In itself, this is not a bad concept. After all, some SIVs do need to be restructured or refinanced, given their current funding woes. This is difficult to achieve on a unilateral basis and in a timely manner, given the complexity of assets that SIVs typically hold.

However, it is possible that the M-LEC could provide one neutral forum for doing this without needing to place these assets on the banks' balance sheet. It is even conceivable that future historians will come to regard the M-LEC as the 2007 equivalent of America's Resolution Trust Corporation - the state-owned body that helped resolve the S&L mess by buying up bad assets.

But there is a crucial catch. The RTC helped to solve the S&L mess because it auctioned off the assets it acquired - initially at ultra-low prices - believing that the US needed to create a true "clearing price" of S&L assets in order to rebuild market confidence. It is far from clear that those running the M-LEC will have the courage to repeat this trick. On the contrary, one raison d'etre of the fund - if not the crucial imperative - is that some banks apparently want to avoid asset sales because they fear they would depress prices and hurt balance sheets.

Moreover, many banks also appear to think that the recent price fall in structured credit is simply a "temporary" affair that will be corrected soon (or at least during the life of the M-LEC).
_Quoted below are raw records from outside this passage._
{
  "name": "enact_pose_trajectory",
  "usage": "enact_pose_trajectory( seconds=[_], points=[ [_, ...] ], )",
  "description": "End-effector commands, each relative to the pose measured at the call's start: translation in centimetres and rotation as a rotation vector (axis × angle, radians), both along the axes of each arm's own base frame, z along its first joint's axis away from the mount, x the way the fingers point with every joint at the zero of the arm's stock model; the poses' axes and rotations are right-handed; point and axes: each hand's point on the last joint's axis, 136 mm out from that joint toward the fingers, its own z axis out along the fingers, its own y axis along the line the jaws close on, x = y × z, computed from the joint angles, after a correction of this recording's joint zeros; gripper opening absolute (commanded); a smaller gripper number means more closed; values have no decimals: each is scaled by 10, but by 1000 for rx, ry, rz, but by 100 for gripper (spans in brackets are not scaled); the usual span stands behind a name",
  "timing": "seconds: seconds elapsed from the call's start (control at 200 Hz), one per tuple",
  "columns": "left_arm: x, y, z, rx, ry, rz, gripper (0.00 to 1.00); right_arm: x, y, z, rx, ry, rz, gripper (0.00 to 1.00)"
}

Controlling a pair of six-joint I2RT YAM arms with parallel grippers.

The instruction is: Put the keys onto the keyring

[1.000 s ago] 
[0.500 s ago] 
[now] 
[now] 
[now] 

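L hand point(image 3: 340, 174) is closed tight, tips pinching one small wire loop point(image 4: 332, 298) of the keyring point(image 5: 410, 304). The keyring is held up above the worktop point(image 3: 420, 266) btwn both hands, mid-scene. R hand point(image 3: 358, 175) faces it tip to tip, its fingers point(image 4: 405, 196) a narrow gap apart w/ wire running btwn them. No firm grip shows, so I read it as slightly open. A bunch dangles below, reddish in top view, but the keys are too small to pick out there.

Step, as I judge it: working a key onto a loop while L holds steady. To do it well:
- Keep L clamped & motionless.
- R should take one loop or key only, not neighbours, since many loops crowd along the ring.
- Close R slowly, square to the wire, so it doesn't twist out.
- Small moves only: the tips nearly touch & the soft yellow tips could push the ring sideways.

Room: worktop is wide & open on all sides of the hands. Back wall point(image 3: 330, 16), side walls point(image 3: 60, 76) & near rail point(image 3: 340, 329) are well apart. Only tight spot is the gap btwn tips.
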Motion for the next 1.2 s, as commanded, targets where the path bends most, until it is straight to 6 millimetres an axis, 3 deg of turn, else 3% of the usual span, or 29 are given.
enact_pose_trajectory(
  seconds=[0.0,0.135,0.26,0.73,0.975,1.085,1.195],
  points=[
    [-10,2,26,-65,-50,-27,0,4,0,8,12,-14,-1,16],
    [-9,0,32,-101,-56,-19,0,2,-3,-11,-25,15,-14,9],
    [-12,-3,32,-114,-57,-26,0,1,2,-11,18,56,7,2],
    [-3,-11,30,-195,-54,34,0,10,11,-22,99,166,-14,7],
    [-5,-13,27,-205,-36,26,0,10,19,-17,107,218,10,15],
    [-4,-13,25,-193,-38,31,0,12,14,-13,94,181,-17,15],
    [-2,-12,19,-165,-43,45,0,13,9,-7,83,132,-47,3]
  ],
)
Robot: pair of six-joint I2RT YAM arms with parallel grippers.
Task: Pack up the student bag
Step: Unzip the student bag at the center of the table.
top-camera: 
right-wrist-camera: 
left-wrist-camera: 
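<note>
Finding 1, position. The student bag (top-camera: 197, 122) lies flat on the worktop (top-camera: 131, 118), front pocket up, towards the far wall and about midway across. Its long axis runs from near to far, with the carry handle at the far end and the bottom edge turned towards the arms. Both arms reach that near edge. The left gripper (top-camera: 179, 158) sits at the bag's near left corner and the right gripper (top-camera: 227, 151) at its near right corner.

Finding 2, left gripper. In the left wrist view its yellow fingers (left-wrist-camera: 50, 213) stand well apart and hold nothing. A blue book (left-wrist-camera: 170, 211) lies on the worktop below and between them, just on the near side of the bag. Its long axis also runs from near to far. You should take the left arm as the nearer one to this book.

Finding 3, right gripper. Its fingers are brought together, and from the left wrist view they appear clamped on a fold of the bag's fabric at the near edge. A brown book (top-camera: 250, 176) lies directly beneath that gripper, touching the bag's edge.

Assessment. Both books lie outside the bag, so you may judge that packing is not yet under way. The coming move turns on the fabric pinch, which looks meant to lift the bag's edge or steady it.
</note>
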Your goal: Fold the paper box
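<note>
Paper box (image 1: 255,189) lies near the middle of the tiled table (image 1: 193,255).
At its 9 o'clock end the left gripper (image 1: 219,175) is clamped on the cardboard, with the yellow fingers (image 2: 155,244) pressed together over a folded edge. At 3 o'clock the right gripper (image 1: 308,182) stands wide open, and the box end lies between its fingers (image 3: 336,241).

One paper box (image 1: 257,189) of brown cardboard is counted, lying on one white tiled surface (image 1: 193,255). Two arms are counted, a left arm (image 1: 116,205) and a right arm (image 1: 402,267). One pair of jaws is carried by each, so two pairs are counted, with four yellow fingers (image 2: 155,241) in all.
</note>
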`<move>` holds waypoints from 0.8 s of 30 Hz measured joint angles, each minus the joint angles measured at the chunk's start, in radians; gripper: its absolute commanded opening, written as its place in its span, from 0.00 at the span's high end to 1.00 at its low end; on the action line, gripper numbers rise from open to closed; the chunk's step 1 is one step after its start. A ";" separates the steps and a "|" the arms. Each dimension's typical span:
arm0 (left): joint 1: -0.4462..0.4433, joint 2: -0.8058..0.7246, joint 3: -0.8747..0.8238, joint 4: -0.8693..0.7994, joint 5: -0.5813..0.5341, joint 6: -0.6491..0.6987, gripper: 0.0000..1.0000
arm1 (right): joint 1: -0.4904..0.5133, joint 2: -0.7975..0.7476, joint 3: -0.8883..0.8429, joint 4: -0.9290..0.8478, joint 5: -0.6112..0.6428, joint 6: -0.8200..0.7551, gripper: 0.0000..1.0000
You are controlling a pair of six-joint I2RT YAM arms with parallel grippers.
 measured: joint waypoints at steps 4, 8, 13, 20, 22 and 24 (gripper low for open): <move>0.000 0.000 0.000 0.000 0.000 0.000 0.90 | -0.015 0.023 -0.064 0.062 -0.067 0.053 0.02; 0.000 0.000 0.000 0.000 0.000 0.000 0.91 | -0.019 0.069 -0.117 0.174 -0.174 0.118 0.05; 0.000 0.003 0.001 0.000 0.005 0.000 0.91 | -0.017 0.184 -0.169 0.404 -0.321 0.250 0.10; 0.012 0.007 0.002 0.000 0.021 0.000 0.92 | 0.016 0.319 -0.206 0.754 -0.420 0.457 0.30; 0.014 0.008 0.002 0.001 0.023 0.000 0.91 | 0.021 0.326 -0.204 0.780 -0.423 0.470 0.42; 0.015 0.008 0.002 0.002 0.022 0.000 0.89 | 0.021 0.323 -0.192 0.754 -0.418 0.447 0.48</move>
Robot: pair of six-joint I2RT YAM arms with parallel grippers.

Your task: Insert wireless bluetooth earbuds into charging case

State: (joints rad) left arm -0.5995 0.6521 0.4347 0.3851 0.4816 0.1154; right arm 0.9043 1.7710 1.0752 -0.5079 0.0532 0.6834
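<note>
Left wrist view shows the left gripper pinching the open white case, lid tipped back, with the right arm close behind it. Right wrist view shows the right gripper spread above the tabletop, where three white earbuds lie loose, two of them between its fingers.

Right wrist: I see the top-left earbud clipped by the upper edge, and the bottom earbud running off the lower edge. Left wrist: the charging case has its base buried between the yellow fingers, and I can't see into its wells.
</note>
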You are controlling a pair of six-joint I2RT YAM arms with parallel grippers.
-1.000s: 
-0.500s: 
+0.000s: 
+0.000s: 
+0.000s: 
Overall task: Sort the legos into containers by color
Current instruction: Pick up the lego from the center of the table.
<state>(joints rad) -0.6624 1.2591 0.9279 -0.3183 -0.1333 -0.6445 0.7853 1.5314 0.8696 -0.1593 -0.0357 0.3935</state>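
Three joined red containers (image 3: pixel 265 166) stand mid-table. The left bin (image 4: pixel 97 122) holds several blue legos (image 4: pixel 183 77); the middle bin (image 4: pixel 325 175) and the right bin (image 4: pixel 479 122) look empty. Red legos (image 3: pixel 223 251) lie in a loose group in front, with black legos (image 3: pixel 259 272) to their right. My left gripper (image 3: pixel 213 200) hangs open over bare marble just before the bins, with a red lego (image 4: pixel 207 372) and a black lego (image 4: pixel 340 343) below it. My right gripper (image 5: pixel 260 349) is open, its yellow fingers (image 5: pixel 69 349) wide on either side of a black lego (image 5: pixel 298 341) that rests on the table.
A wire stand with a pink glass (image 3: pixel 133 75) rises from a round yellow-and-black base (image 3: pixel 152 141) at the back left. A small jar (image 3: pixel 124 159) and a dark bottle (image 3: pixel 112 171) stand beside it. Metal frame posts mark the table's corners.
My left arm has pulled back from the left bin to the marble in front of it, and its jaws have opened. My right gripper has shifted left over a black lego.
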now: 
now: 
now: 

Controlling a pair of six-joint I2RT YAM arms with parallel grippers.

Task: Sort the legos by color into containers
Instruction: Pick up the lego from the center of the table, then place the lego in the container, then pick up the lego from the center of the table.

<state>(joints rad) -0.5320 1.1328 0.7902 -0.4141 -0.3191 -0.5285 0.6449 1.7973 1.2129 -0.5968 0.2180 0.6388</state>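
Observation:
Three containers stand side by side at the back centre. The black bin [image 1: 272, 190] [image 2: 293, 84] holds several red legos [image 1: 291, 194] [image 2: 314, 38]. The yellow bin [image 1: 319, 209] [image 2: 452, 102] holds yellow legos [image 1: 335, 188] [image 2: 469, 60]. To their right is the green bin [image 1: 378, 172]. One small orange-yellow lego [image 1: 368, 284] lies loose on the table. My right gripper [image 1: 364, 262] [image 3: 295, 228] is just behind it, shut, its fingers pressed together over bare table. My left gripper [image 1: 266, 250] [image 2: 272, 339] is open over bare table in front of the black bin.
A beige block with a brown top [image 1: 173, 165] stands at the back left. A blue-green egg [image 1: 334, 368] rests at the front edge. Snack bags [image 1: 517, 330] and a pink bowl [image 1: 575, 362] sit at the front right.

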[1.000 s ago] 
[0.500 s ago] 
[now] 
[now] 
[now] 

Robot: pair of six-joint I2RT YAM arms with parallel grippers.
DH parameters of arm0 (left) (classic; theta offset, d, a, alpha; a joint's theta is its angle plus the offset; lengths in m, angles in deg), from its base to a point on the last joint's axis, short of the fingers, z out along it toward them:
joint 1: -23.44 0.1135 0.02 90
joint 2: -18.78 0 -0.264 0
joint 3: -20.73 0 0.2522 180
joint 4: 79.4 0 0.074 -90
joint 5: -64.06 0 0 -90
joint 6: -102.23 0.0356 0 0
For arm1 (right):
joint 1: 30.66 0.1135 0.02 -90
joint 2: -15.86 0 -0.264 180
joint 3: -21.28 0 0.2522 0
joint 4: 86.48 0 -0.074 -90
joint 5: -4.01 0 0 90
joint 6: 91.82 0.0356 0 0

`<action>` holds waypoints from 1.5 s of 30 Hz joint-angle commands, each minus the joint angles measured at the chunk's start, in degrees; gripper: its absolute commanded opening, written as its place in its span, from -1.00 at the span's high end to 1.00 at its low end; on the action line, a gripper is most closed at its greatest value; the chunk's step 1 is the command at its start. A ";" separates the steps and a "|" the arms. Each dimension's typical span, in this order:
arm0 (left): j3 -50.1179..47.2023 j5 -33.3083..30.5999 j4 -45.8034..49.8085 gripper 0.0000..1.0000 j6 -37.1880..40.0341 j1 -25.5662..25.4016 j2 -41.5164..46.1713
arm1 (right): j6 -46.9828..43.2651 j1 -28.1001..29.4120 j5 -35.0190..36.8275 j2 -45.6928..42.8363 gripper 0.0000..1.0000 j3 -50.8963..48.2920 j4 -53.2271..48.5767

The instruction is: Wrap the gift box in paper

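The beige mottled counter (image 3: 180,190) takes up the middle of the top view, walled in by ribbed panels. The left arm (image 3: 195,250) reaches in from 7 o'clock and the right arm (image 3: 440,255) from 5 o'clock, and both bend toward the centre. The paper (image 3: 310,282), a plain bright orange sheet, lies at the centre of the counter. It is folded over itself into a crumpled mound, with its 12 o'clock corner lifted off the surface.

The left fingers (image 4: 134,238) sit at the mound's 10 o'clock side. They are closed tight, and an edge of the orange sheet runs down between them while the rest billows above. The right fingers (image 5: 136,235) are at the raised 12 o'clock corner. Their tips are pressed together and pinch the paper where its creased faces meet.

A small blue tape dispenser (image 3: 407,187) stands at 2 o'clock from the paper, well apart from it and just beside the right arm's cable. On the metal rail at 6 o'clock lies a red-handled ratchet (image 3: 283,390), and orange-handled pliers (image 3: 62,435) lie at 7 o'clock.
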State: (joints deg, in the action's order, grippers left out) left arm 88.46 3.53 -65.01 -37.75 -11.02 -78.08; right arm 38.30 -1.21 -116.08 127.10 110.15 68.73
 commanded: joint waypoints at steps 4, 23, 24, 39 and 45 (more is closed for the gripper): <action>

This seems odd, given that the fundamentals for mortgage securities are continuing to deteriorate. It also means that when the M-LEC organisers say they will purchase assets at "market" prices, this could potentially cover a multitude of sins.

Thus, if the M-LEC is to produce a genuine solution to the current financial woes, it is imperative that it buy assets at genuine, clearing prices - not artificial prices created by banks. If not, investors will retain nagging fears that prices have further to fall.

To see just how damaging it can be when there are not genuine clearing prices for assets, just look at Japan in the 1990s, when banks refused to recognise their losses and were rightly criticised by the Americans. The consequences can be debilitating. History may not repeat itself precisely but in the financial sector it often rhymes.

lb

M-LEC equates to treasury sponsored round tripping. They will create a market that looks sound. Once they unwind everything, goodbye bank 'funded bailout', welcome back RTC.

All the toxic sludge is going to be transfered to smaller less knowing banks, pension funds, and deceptively named bond funds.

That's right, if you think you or your 401k were safe from this by investing in a bond fund, guess again. Check out your funds top 10 holdings, you'd be amazed at the amount of structured credit that has been stuffed into them. M-LEC isn't going to help you, if anything it will help them stuff more overpriced toxic waste into your portfolio.

rk

Good comment on Mr. Abelson's column. As a long time subscriber to Barron's, I always skip his column as I found his snarky tone to be wearing and tiring week after week. As for Mr. Stein, I know he writes a lot in many places. But I can't say he made much impression. This article of his proves that my inattention wise. Thank you for reading these articles so that the rest of us do not need to.